Verbatim copy without pictures. Please print every entry as it stands.

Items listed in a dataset
◆ ◆ ◆ ◆
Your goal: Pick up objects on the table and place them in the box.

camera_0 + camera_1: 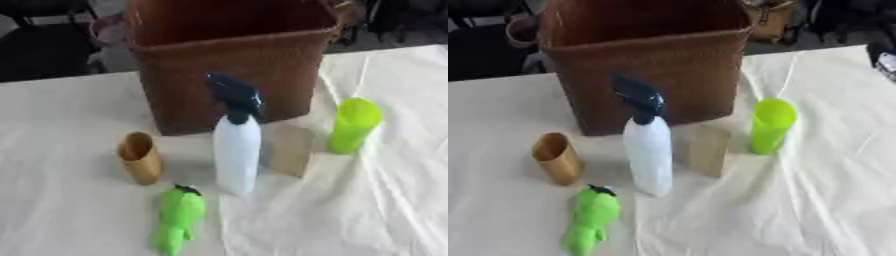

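No hand in frame, finger state unknown; nothing picked yet, so next judged: grasp centre bottle (237, 150), lift into upper-centre basket (229, 80).

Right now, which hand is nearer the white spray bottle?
Cannot tell: neither hand shows in either view. The spray bottle stands upright in front of the wicker basket.

On the counter (79, 210) we see the basket (232, 65) at the back; before it the spray bottle (236, 150), a cup (140, 157) to its left, a tumbler (353, 125) to its right, and the toy (179, 217) nearest us
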Controlling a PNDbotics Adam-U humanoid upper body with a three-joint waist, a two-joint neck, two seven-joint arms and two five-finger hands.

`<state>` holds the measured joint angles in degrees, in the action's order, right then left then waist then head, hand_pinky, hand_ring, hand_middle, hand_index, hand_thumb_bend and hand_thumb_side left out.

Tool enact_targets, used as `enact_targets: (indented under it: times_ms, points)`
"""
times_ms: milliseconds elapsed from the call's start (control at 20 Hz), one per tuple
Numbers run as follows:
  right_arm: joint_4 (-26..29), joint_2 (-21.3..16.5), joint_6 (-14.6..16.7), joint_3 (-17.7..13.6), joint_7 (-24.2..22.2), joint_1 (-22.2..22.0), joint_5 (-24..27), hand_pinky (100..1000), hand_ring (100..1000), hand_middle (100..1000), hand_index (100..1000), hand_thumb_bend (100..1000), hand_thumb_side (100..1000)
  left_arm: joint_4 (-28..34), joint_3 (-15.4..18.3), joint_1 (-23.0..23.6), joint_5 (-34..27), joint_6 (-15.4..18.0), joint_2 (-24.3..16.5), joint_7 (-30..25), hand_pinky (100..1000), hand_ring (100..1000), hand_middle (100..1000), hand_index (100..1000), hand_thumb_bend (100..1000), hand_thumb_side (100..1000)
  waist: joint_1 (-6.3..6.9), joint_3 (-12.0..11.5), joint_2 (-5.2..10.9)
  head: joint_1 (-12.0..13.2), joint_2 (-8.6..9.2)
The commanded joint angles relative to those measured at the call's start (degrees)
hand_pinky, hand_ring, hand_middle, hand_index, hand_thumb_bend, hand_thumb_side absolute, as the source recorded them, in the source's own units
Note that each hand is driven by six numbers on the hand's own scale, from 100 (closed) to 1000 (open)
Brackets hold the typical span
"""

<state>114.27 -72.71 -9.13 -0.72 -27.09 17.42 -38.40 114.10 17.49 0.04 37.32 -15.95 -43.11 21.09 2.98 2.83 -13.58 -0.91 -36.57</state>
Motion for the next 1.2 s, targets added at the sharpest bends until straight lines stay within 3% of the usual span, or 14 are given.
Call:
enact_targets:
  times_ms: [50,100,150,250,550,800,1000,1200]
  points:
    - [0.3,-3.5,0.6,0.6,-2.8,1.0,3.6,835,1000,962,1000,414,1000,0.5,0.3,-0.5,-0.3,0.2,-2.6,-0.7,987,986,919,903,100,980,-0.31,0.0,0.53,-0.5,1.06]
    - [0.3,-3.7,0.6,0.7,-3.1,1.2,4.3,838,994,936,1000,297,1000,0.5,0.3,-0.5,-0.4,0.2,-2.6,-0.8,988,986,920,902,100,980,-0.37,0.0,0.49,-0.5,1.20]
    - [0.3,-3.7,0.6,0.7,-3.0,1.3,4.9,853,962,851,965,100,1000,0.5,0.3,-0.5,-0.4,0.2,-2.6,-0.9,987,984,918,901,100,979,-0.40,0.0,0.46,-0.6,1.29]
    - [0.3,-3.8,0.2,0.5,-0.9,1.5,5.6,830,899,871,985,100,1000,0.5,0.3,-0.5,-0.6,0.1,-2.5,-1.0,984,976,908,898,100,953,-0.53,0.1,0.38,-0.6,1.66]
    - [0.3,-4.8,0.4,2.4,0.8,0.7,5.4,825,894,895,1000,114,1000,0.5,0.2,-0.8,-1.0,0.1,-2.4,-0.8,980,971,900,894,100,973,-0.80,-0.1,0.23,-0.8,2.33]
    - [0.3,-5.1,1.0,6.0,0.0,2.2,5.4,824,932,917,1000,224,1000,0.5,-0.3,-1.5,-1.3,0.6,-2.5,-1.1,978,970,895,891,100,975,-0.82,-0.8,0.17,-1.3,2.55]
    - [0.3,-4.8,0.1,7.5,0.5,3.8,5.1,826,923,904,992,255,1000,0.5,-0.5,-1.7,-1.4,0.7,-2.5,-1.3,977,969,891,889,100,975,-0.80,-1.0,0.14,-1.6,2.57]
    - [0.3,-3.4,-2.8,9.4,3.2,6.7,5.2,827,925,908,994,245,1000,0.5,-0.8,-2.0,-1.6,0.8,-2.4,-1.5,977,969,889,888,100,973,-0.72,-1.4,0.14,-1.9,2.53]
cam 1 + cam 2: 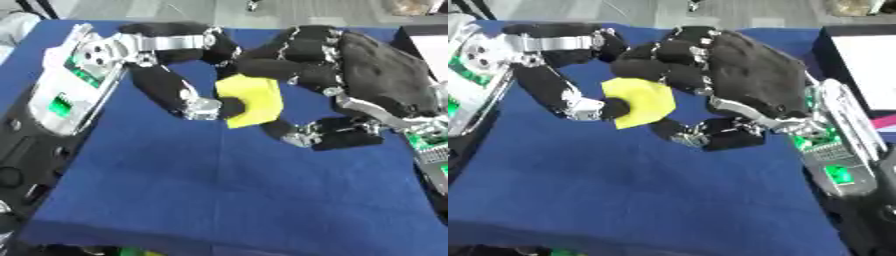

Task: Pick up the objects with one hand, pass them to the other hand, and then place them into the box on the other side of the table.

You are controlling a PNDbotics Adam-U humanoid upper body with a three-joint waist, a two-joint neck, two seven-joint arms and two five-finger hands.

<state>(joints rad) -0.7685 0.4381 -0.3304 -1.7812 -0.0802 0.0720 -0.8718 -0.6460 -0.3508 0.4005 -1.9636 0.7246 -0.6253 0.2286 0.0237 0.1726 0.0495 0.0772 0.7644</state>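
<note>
The yellow block [249, 100] is a soft-looking, bright yellow piece with flat sides and a rounded notch on its left edge. It is up in the air above the blue tabletop [219, 190], a bit tilted. It sits between the two robot hands. The left robot hand [179, 75] has fingers curled round its top and left side, with one fingertip in the notch. The right robot hand [737, 80] curls its fingers over the top right, and its thumb is below. A box [859, 65] with a white inside sits at the right edge.
</note>
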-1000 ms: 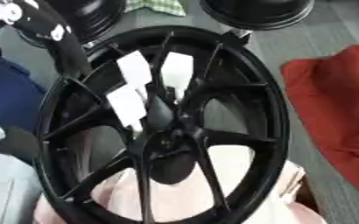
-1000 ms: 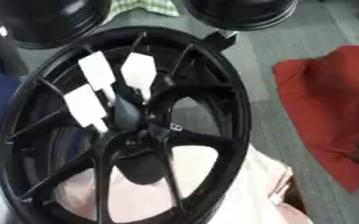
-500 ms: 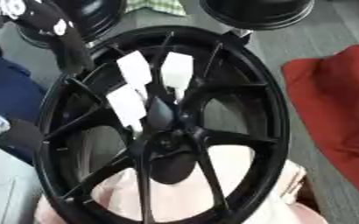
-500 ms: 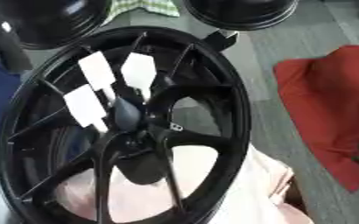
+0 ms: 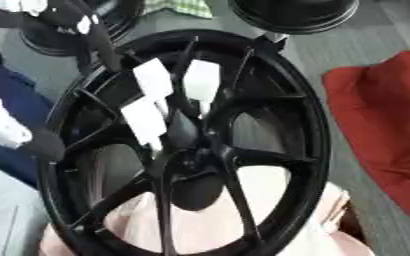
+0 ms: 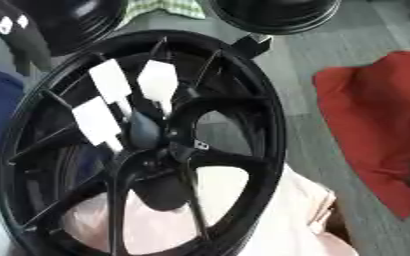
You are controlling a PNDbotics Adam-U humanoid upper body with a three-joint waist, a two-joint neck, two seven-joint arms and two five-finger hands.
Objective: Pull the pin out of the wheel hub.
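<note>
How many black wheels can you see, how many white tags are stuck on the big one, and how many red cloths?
Black metal wheels: 3, namely the big spoked wheel hub, a second wheel at top left and a third wheel at top centre.
White rectangular tags: 3, at and.
Red cloths: 1.
Total: 7.
</note>
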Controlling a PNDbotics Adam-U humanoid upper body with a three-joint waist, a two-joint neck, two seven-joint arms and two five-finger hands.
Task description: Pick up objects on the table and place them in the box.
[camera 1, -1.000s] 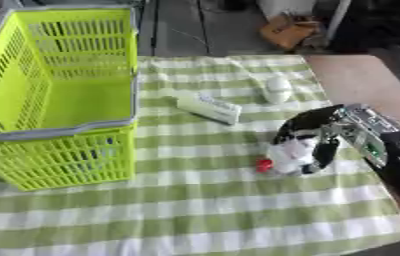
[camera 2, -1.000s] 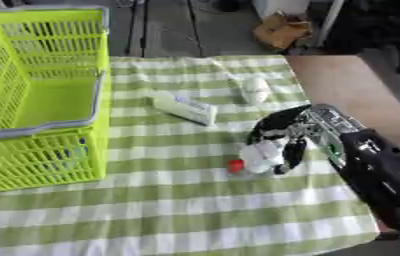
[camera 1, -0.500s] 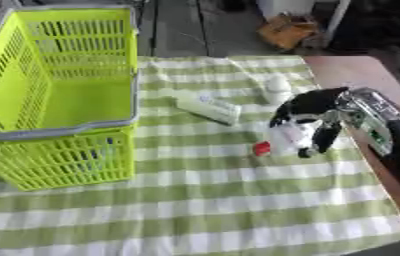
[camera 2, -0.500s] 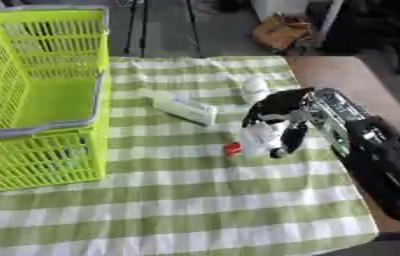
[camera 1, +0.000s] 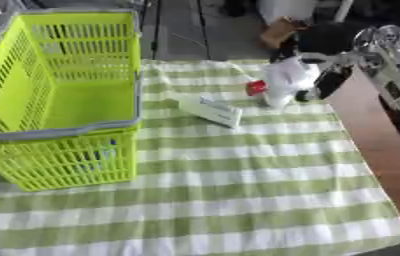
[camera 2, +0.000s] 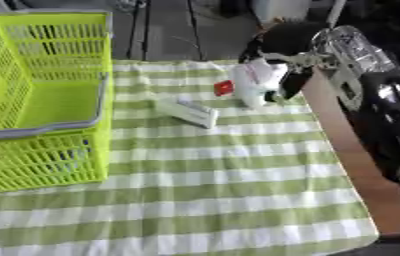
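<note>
Open cloth (carton mid-path)

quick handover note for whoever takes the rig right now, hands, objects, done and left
Right hand: shut on the white bottle with a red cap, held above the far right of the green checked cloth.
Left hand: not in view.
Lime green plastic basket: on the left of the cloth; nothing can be made out inside it.
White rectangular box with blue print: lying on the cloth between basket and bottle.
Done: bottle picked up.
Left: carry the bottle to the basket and release it, then fetch the white box.
</note>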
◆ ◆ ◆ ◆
• **WRITTEN RESPONSE**:
Your goal: Pick up objects on the table and place them in the box.

camera_0 + camera_1: 

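No hand in frame, finger state unknown; nothing picked yet, so next judged: grasp centre bottle (237, 150), lift into upper-centre basket (229, 80).

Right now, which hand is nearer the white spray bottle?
Cannot tell: neither hand shows in either view. The spray bottle stands upright in front of the wicker basket.

On the counter (79, 210) we see the basket (232, 65) at the back; before it the spray bottle (236, 150), a cup (140, 157) to its left, a tumbler (353, 125) to its right, and the toy (179, 217) nearest us
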Controlling a PNDbotics Adam-U humanoid upper body with a three-joint waist, a two-joint neck, two seven-joint arms and two five-finger hands.

`<state>` holds the measured joint angles in degrees, in the action's order, right then left then waist then head, hand_pinky, hand_ring, hand_middle, hand_index, hand_thumb_bend and hand_thumb_side left out.

Tool enact_targets, used as `enact_targets: (indented under it: times_ms, points)`
"""
times_ms: milliseconds elapsed from the call's start (control at 20 Hz), one per tuple
Numbers run as follows:
  right_arm: joint_4 (-26..29), joint_2 (-21.3..16.5), joint_6 (-14.6..16.7), joint_3 (-17.7..13.6), joint_7 (-24.2..22.2), joint_1 (-22.2..22.0), joint_5 (-24..27), hand_pinky (100..1000), hand_ring (100..1000), hand_middle (100..1000), hand_index (100..1000), hand_thumb_bend (100..1000), hand_thumb_side (100..1000)
  left_arm: joint_4 (-28..34), joint_3 (-15.4..18.3), joint_1 (-23.0..23.6), joint_5 (-34..27), joint_6 (-15.4..18.0), joint_2 (-24.3..16.5), joint_7 (-30..25), hand_pinky (100..1000), hand_ring (100..1000), hand_middle (100..1000), hand_index (100..1000), hand_thumb_bend (100..1000), hand_thumb_side (100..1000)
  waist: joint_1 (-6.3..6.9), joint_3 (-12.0..11.5), joint_2 (-5.2..10.9)
  head: joint_1 (-12.0..13.2), joint_2 (-8.6..9.2)
The commanded joint angles relative to those measured at the call's start (degrees)
hand_pinky, hand_ring, hand_middle, hand_index, hand_thumb_bend, hand_thumb_side absolute, as the source recorded them, in the source's own units
Note that each hand is driven by six numbers on the hand's own scale, from 100 (closed) to 1000 (open)
Brackets hold the typical span
"""

<state>114.27 -72.71 -9.13 -0.72 -27.09 17.42 -38.40 114.10 17.49 0.04 37.32 -15.95 -43.11 21.09 2.98 2.83 -13.58 -0.91 -36.57</state>
Motion for the next 1.2 s, targets added at the sharpest bends until straight lines stay within 3% of the usual span, or 14 are given.
Call:
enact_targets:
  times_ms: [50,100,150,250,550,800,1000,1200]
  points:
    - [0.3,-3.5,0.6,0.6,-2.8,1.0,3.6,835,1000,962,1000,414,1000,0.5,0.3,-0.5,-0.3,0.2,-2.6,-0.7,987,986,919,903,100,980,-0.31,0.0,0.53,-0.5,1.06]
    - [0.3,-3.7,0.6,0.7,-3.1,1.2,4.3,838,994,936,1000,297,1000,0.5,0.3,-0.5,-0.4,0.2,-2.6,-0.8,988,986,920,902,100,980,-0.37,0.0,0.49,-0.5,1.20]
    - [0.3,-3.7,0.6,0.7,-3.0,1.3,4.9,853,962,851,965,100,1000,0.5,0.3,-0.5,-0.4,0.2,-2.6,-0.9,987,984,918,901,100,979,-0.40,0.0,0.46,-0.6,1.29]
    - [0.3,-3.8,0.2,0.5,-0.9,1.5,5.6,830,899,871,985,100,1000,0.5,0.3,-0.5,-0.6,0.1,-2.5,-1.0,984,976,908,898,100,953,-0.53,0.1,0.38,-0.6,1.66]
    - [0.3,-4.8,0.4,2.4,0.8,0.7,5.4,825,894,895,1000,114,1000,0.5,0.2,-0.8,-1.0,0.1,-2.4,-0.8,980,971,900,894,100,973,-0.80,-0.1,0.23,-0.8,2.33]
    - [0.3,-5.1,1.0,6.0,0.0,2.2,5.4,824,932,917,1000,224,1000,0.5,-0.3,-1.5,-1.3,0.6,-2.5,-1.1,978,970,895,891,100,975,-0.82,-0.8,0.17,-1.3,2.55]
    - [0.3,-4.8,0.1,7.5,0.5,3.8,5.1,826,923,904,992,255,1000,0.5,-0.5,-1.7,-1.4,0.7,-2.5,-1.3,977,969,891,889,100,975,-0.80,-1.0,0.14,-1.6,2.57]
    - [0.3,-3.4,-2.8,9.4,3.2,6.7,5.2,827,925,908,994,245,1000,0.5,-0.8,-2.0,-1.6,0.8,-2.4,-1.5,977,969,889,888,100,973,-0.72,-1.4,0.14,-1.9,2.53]
cam 1 + cam 2: 

Task: Pick up the objects with one hand, pass them to the other hand, and then place them into the box on the other side of the table.

You are controlling a PNDbotics Adam-U humanoid upper body with a three-joint waist, a two-joint neck, two seven-joint arms and two five-finger hands.

<state>(joints rad) -0.7685 0.4381 -0.3304 -1.7812 -0.0802 0.0720 -0.8718 -0.6460 -0.3508 0.4005 -1.9636 0.7246 -0.6253 0.2286 0.0237 0.1726 0.0495 0.0772 0.7644</state>
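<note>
The yellow block [249, 100] is a soft-looking, bright yellow piece with flat sides and a rounded notch on its left edge. It is up in the air above the blue tabletop [219, 190], a bit tilted. It sits between the two robot hands. The left robot hand [179, 75] has fingers curled round its top and left side, with one fingertip in the notch. The right robot hand [737, 80] curls its fingers over the top right, and its thumb is below. A box [859, 65] with a white inside sits at the right edge.
</note>
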-1000 ms: 
-1000 ms: 
-500 ms: 
-500 ms: 
+0 ms: 
+0 ms: 
You are controlling a PNDbotics Adam-U humanoid upper body with a three-joint waist, a two-joint neck, two seven-joint arms and two five-finger hands.
Objective: Pull the pin out of the wheel hub.
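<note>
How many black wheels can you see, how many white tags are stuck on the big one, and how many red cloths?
Black metal wheels: 3, namely the big spoked wheel hub, a second wheel at top left and a third wheel at top centre.
White rectangular tags: 3, at and.
Red cloths: 1.
Total: 7.
</note>
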Controlling a PNDbotics Adam-U humanoid upper body with a three-joint waist, a two-joint neck, two seven-joint arms and two five-finger hands.
Task description: Pick up objects on the table and place them in the box.
[camera 1, -1.000s] 
[camera 2, -1.000s] 
[camera 1, -0.500s] 
[camera 2, -0.500s] 
[camera 1, +0.000s] 
[camera 2, +0.000s] 
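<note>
Open cloth (carton mid-path)

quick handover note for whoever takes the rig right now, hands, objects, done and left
Right hand: shut on the white bottle with a red cap, held above the far right of the green checked cloth.
Left hand: not in view.
Lime green plastic basket: on the left of the cloth; nothing can be made out inside it.
White rectangular box with blue print: lying on the cloth between basket and bottle.
Done: bottle picked up.
Left: carry the bottle to the basket and release it, then fetch the white box.
</note>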

This output requires nothing further.